— Assignment —
Every line below from the one containing "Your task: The" through the one containing "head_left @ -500" must be transcribed exactly. Omit all lines outside that stretch.

— Excerpts from a dataset —

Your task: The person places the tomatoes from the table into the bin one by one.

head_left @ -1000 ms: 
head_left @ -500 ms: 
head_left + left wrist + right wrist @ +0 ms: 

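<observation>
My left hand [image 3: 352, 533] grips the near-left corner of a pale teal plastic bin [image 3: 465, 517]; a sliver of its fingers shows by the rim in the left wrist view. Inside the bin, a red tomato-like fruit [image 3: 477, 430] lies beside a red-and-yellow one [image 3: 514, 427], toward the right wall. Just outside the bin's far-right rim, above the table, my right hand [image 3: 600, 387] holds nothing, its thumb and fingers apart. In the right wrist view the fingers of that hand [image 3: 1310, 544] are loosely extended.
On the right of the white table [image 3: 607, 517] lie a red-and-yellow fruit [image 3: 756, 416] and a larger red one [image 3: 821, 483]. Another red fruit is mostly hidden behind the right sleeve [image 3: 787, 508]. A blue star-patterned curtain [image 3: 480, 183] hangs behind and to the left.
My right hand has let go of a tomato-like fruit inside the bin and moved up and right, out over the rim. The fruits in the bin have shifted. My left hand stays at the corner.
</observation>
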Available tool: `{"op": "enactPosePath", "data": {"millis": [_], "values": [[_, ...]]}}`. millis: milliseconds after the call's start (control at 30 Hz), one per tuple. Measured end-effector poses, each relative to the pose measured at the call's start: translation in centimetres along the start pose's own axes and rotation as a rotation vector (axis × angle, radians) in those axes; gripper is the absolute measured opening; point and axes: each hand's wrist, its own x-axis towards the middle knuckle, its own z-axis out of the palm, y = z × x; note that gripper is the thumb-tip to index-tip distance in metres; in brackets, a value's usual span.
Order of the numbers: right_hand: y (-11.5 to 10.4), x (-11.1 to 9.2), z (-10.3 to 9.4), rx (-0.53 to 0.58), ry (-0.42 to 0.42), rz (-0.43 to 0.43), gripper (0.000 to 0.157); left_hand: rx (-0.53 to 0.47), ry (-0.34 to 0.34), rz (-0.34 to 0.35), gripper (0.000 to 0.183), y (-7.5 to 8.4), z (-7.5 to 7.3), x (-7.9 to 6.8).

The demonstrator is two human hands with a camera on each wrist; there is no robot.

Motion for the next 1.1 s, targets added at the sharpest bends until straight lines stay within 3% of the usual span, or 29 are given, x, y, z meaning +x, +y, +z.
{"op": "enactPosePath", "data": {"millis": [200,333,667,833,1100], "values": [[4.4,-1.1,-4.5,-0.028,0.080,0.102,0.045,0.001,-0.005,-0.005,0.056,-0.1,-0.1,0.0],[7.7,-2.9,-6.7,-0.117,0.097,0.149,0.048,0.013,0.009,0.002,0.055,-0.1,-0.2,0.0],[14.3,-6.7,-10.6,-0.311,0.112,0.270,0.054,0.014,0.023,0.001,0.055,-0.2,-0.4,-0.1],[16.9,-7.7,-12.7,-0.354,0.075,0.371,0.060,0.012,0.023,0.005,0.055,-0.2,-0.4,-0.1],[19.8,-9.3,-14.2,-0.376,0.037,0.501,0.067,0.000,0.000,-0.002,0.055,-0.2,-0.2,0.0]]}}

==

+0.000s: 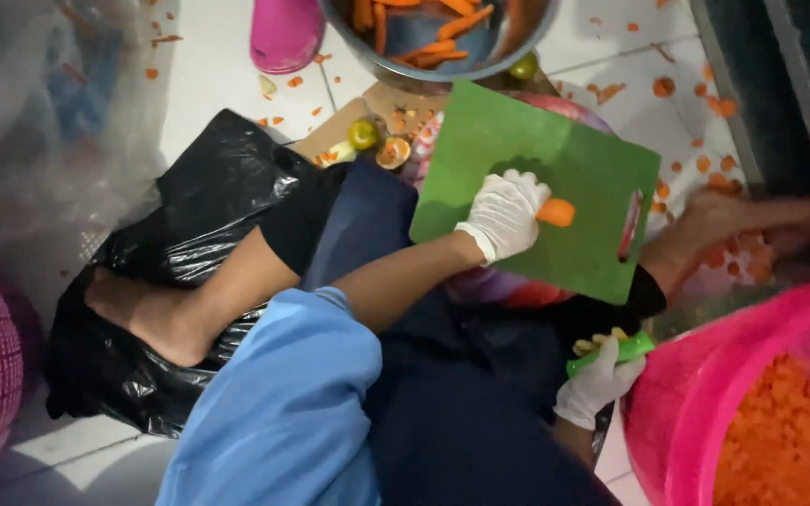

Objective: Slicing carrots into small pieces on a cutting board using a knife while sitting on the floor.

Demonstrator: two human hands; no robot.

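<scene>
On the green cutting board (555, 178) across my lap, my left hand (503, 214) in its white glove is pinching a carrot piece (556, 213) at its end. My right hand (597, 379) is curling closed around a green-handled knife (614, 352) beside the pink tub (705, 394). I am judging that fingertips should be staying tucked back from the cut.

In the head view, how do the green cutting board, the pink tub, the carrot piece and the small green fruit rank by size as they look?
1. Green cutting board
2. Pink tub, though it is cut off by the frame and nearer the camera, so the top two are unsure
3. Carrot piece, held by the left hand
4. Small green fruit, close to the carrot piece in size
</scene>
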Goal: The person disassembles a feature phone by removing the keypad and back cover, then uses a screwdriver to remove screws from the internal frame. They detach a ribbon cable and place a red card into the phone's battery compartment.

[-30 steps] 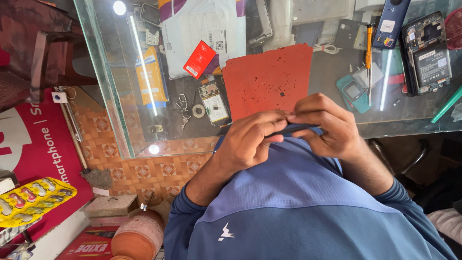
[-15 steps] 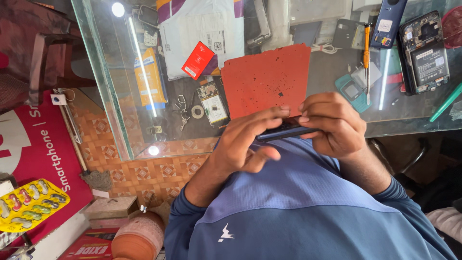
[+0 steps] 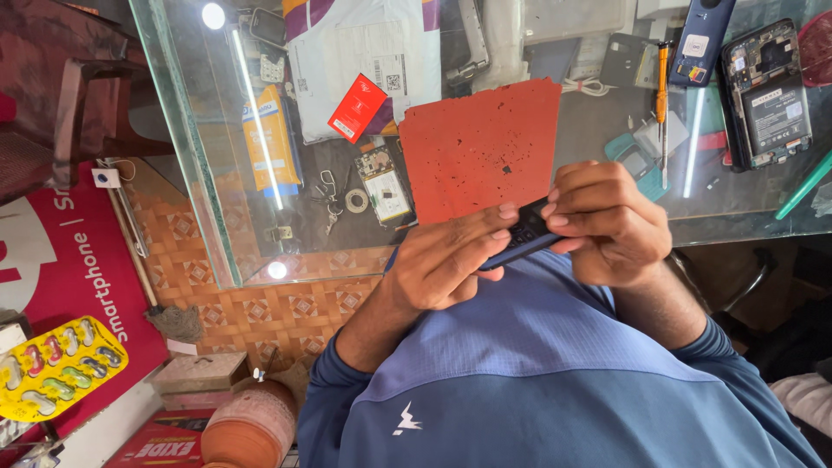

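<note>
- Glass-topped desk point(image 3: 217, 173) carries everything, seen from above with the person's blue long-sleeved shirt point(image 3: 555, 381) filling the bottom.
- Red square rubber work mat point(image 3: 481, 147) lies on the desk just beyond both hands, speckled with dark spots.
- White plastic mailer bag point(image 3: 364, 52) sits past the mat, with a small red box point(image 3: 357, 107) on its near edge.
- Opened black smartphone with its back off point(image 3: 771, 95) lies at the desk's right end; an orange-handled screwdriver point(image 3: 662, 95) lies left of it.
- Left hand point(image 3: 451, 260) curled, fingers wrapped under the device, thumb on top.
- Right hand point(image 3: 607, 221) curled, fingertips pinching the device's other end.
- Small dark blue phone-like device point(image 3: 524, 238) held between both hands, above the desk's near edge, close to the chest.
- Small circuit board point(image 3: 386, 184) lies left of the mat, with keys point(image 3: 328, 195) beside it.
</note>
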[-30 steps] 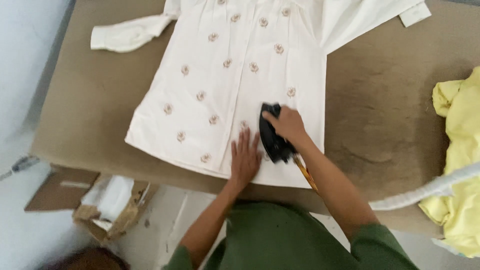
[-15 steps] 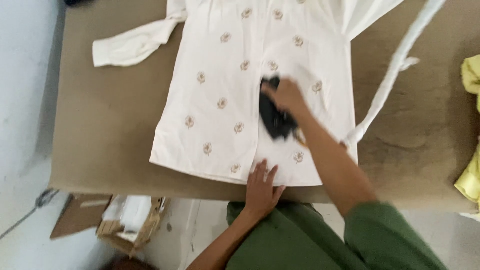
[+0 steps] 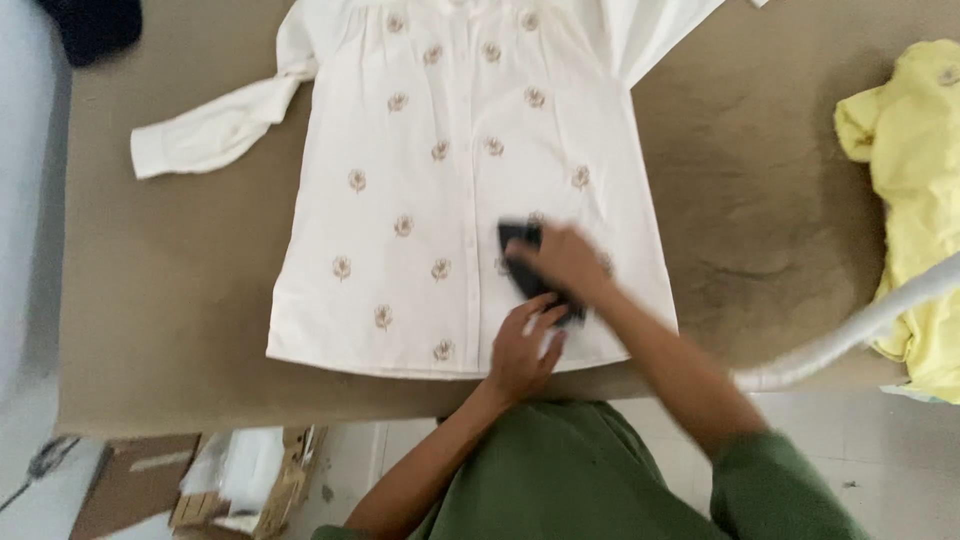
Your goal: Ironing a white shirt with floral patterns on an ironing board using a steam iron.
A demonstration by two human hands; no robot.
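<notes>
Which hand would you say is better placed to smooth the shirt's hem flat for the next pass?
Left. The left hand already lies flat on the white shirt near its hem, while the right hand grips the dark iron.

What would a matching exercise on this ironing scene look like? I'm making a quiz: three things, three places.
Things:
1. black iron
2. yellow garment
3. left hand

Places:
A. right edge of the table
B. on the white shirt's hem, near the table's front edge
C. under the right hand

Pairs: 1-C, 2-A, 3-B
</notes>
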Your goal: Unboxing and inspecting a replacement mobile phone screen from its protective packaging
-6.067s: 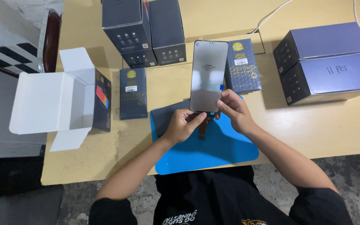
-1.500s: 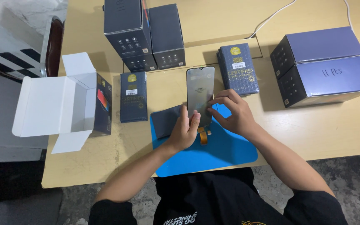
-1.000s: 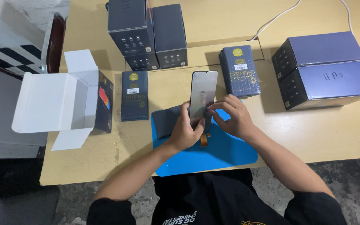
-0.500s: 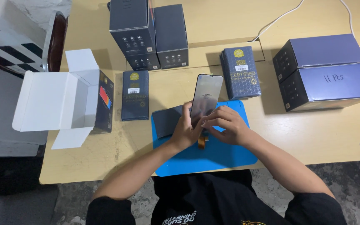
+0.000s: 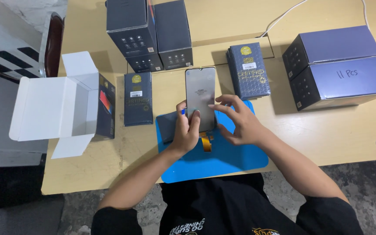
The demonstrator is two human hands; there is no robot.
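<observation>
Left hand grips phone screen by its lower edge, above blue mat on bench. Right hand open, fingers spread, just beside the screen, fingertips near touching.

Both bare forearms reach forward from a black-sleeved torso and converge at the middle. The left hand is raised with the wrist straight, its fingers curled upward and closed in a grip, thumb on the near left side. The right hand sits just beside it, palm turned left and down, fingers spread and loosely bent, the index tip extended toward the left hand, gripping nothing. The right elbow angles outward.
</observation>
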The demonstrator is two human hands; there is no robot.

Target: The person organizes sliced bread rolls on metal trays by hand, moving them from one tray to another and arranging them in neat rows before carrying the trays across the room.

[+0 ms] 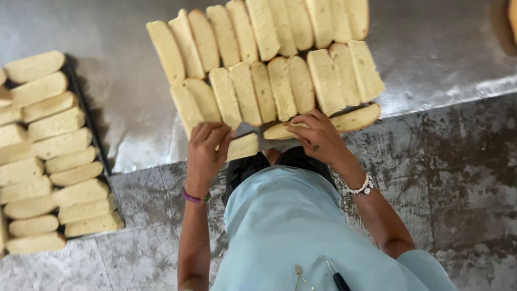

— Finished task —
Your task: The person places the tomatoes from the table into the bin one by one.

head_left @ -1000 ms: 
head_left @ -500 ms: 

Nothing remains to be answered in this exercise.